Per poi soffermarsi sul tema delle esternalizzazioni: "Le indagini faranno emergere i dettagli e le responsabilità di quanto accaduto. Se le informazioni raccolte da FIM-FIOM-UILM confermassero che l’azienda coinvolta opera come conto terzista all’interno di una filiera produttiva più ampia, questo elemento elemento richiamerebbe con forza un tema che come sindacato denunciamo da tempo: la crescente esternalizzazione del lavoro, anche nel settore metalmeccanico, spesso attraverso aziende monocommessa o fortemente dipendenti da un unico committente. Questo modello organizzativo consente alla grande industria di scaricare all’esterno intere fasi produttive per gestire i picchi di lavoro, riducendo costi e responsabilità.
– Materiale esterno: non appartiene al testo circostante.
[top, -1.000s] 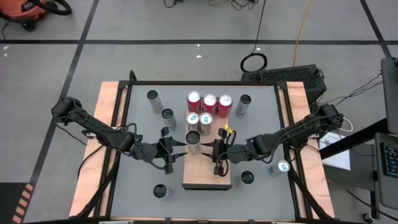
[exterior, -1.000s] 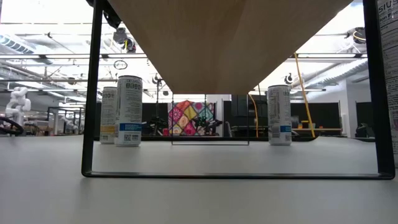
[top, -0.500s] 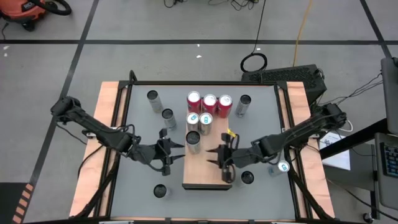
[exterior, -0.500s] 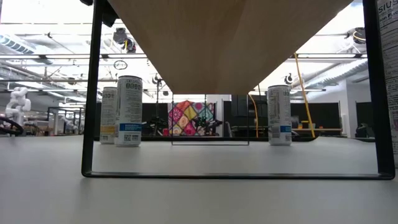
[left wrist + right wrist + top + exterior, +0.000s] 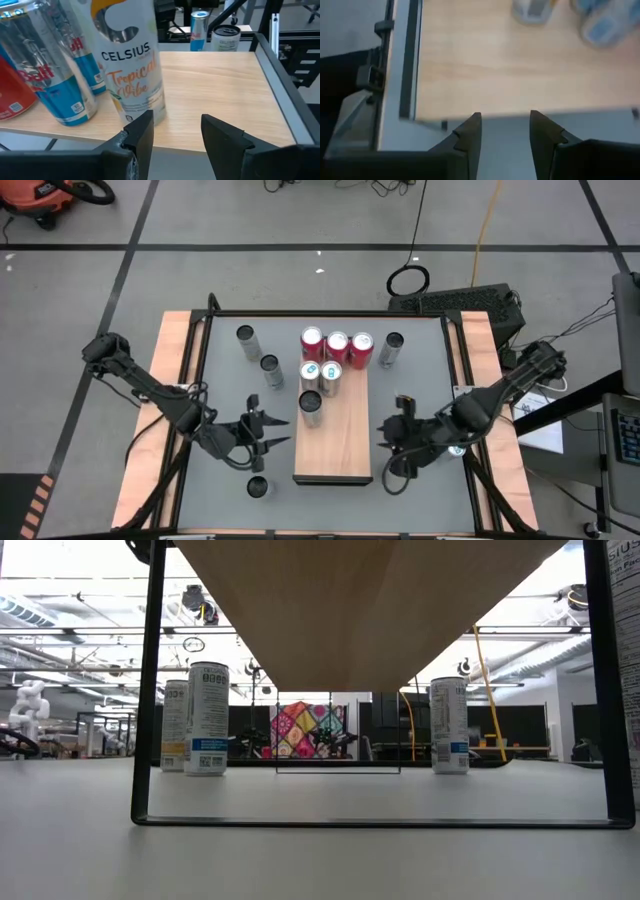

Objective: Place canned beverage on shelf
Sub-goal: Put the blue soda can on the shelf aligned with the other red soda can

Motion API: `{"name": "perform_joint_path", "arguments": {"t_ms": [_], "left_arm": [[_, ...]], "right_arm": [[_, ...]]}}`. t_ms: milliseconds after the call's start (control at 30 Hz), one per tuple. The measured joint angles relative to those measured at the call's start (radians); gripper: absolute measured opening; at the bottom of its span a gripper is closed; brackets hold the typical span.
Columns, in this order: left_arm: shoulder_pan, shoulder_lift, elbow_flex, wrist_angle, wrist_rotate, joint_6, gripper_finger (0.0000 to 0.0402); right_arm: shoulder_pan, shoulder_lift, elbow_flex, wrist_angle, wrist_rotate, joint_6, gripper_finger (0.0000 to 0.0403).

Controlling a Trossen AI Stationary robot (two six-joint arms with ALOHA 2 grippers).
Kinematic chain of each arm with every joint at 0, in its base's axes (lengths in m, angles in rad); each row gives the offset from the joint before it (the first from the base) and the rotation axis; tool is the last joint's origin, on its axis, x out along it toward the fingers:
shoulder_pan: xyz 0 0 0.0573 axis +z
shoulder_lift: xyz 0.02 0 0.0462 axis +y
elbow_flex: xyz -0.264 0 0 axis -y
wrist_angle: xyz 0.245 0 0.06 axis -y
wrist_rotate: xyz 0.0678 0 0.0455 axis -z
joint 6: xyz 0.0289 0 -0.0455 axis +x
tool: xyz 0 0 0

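High view: the shelf (image 5: 333,420) is a long light wood board carrying six cans at its far end; the nearest, a white can (image 5: 311,405), stands upright.

Left wrist view: my left gripper (image 5: 176,131) hovers beside the shelf, fingers parted and empty, facing that can (image 5: 129,60), labelled Celsius.

Right wrist view: my right gripper (image 5: 504,131) is likewise parted, holding nothing, just off the shelf edge.

Grey tabletop (image 5: 225,395), orange vacuum (image 5: 40,198)
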Motion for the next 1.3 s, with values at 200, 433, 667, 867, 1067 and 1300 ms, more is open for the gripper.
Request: {"name": "perform_joint_path", "arguments": {"t_ms": [200,433,667,867,1067,1300], "left_arm": [[-0.012,0.000,0.000,-0.001,0.000,0.000,0.0166],[-0.012,0.000,0.000,-0.001,0.000,-0.024,0.0166],[-0.012,0.036,0.000,0.009,-0.001,-0.027,0.0166],[-0.012,0.075,0.000,0.027,-0.001,-0.027,0.0166],[-0.012,0.076,0.000,0.030,-0.001,-0.026,0.0166],[-0.012,0.076,0.000,0.052,-0.002,-0.026,0.0166]], "right_arm": [[0.062,0.000,0.047,-0.291,-0.117,0.206,0.0109],[0.183,-0.006,0.046,-0.592,-0.265,0.513,0.0163],[0.307,-0.009,0.028,-0.599,-0.259,0.700,0.0259],[0.391,-0.009,-0.075,-0.600,-0.251,0.819,0.0310],[0.411,-0.009,-0.095,-0.592,-0.221,0.873,0.0314],[0.412,-0.009,-0.095,-0.610,-0.169,0.855,0.0314]]}}
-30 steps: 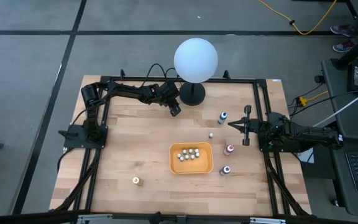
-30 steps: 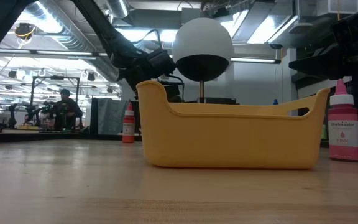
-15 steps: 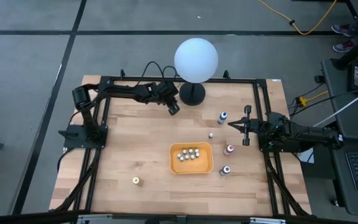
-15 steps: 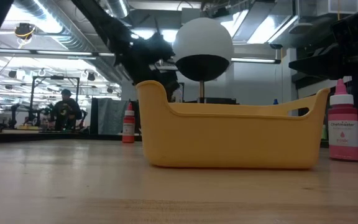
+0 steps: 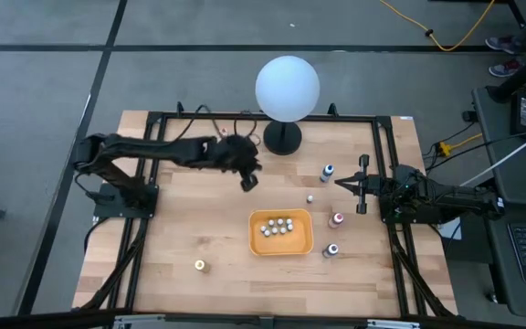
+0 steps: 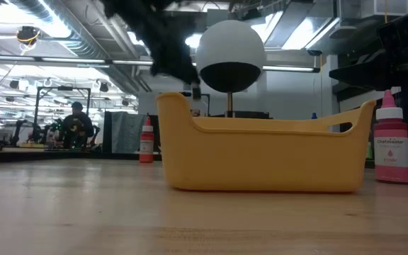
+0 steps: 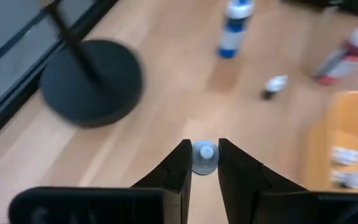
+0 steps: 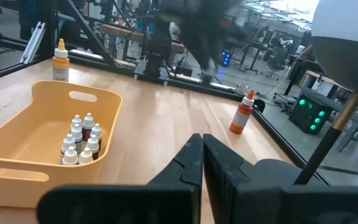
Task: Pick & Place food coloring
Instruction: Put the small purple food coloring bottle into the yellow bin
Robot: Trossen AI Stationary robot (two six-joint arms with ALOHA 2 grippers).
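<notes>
My left gripper (image 7: pixel 204 163) hangs above the table beside the lamp base (image 5: pixel 283 139), also in the high view (image 5: pixel 247 180), shut on a tiny food coloring bottle (image 7: pixel 204 155). Only its pale cap and greyish shoulder show. Several bottles stand in the yellow tray (image 5: pixel 256 245). On the table stand a blue bottle (image 5: pixel 327 172), a pink one (image 5: pixel 337 219), a purple one (image 5: pixel 332 249), a yellow one (image 5: pixel 200 266) and an orange one (image 6: pixel 146 140). My right gripper (image 8: pixel 202 146) waits shut at the table's right edge. My left gripper pinches the little bottle between its two fingertips (image 7: pixel 184 163), just under the cap (image 7: pixel 205 151). The fingers slant down from the table's left side. The bottle is lifted clear of the table, its cap end turned toward the wrist.
A lamp with a white globe (image 5: pixel 288 87) stands at the far edge, close to my left gripper. A tiny dark and white thing (image 5: pixel 310 197) lies between the blue bottle and the tray. A black frame (image 5: pixel 377 164) borders the table. Bare wood lies near left.
My left gripper has risen from the table by the lamp base and moved a little toward the near edge. Its arm has swung outward over the table's left side. Nothing on the table has shifted.
</notes>
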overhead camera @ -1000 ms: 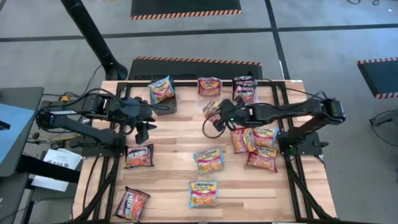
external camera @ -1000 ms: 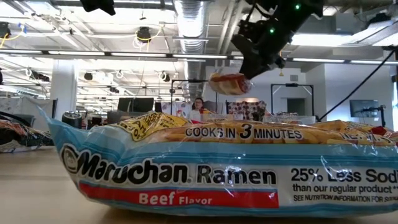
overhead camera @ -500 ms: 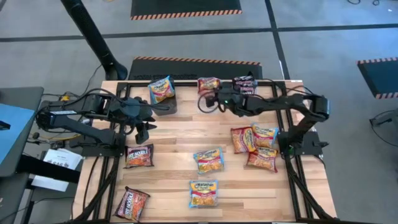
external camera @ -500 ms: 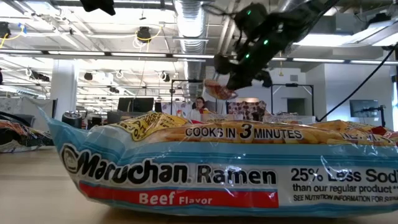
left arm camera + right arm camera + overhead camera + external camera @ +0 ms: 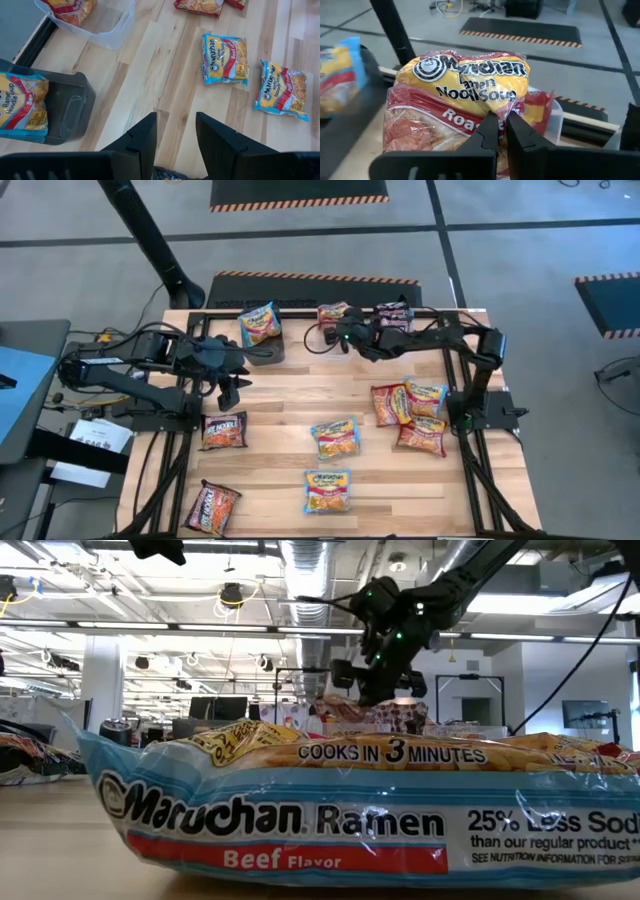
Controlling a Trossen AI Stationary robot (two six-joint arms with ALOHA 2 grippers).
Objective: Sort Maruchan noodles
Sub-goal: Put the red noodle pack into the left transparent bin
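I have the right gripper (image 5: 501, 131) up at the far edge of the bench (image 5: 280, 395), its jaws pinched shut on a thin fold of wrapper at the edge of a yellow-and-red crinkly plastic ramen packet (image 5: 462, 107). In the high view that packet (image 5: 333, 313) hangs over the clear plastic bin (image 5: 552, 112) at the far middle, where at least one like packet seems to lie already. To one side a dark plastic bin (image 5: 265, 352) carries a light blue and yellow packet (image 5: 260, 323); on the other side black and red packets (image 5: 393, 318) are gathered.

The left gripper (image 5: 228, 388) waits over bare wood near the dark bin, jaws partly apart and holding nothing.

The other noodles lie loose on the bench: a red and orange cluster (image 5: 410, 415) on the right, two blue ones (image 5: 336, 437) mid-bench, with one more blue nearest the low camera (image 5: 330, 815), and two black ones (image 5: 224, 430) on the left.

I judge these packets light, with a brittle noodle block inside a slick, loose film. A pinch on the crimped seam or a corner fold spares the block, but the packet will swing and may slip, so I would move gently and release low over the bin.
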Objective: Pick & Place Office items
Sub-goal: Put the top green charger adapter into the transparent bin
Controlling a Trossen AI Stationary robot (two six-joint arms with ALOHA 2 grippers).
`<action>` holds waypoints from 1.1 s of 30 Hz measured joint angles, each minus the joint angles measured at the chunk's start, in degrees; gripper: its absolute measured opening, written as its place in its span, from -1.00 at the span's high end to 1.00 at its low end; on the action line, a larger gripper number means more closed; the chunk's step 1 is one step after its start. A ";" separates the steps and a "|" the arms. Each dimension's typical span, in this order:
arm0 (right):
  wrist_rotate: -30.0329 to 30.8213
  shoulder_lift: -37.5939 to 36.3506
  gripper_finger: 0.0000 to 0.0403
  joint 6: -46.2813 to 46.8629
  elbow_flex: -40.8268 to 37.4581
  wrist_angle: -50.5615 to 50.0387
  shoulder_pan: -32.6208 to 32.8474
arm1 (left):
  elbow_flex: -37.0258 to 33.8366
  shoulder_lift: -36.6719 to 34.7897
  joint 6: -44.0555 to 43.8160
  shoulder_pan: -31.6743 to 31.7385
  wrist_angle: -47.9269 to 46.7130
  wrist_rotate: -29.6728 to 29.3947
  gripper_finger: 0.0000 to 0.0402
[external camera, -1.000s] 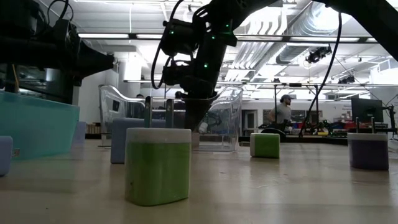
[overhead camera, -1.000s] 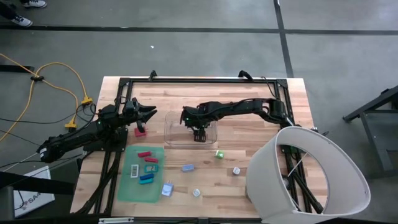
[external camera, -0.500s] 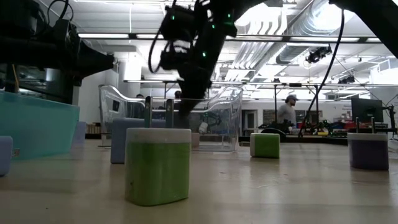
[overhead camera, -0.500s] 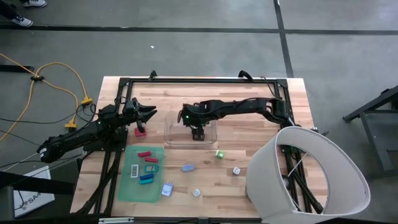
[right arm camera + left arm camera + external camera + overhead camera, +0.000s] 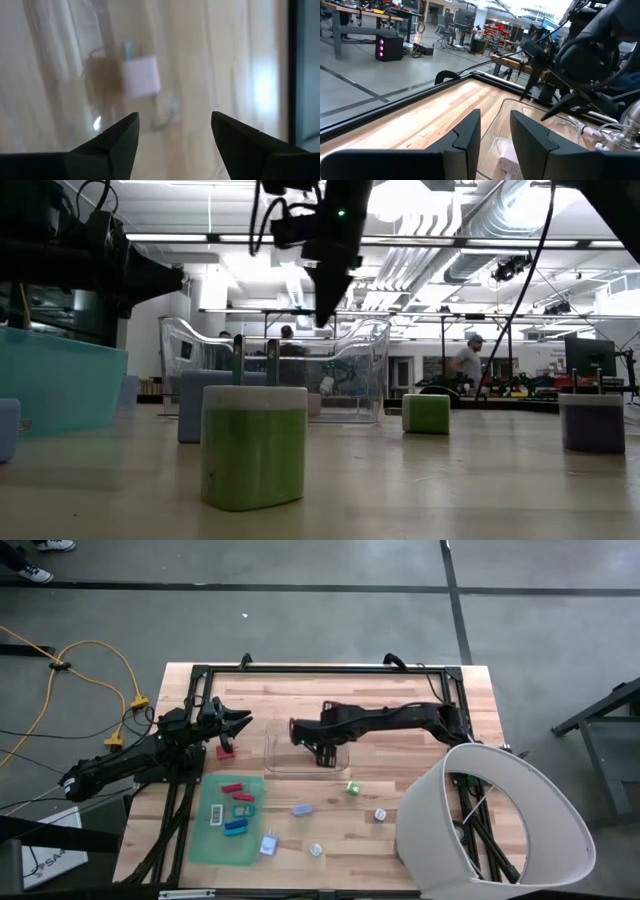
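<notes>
Pale wooden planks form the table (image 5: 400, 705), seen from above with a dark arm on each side. The right claw (image 5: 322, 752) hangs over a clear plastic bin (image 5: 275, 762) near the table's middle, its two fingers (image 5: 116, 142) spread wide and holding nothing; from its wrist camera a small white block (image 5: 141, 76) lies on the bin floor below, blurred. The left claw (image 5: 240, 722) waits at the table's left side, just beyond the bin's left end, its fingers (image 5: 470, 132) drawn to a narrow gap with nothing seen between them. A red piece (image 5: 226, 750) lies on the wood just below it. The other office items are scattered toward the near edge. On a flat green mat (image 5: 200, 840) at the lower left rest a red bar (image 5: 232, 788), a teal piece (image 5: 241, 797), a small blue-and-red piece (image 5: 243, 810), a white card (image 5: 216, 814) and a blue bar (image 5: 235, 826). To the right of the mat, on bare wood, lie a pale blue piece (image 5: 301, 809), a blue-and-white piece (image 5: 268, 845), a small whitish piece (image 5: 316, 850), a green block (image 5: 352, 788) and a white block (image 5: 380, 814). From table height, a green block with a white top (image 5: 254, 445) stands closest, with the bin behind it. A large white lampshade-like cone (image 5: 500, 820) covers the lower right corner. Writing on a sheet at the lower left edge is too small to read.
</notes>
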 joint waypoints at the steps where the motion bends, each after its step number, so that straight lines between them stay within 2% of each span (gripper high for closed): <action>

In molti casi il lavoro in appalto o in subappalto viene svolto applicando contratti nazionali con salari più bassi e tutele inferiori rispetto a quelli del settore metalmeccanico, determinando una compressione dei diritti, delle condizioni di lavoro e, troppo spesso, della sicurezza".
Proseguono i sindacati: "Non è un caso che in tali realtà una parte significativa della forza lavoro sia composta da lavoratrici e lavoratori stranieri, più ricattabili e più esposti, anche se in questo caso la vittima era un lavoratore italiano. La sicurezza sul lavoro non può dipendere dalla posizione contrattuale o dalla collocazione dentro una filiera: chi lavora deve essere tutelato allo stesso modo, sempre. Anche per questo vanno rafforzate in termini di Legge le tutele e le prerogative dei Rappresentanti dei lavoratori per la sicurezza (RLS). Serve un cambio di passo: la competizione sui costi non può continuare a passare sulla pelle di chi lavora".
FIOM, FIM e UILM ritengono indispensabile "fare piena luce su quanto accaduto, accertare eventuali responsabilità e rafforzare i controlli lungo tutta la catena degli appalti; da questo punto di vista confidiamo a pieno nel lavoro della magistratura e degli organi preposti alle indagini".
FIOM, FIM e UILM "continueranno a battersi per contrastare le distorsioni delle esternalizzazioni, per garantire l’applicazione di contratti adeguati e per affermare un principio semplice ma non negoziabile: la vita e la sicurezza delle persone valgono più di qualsiasi margine di profitto".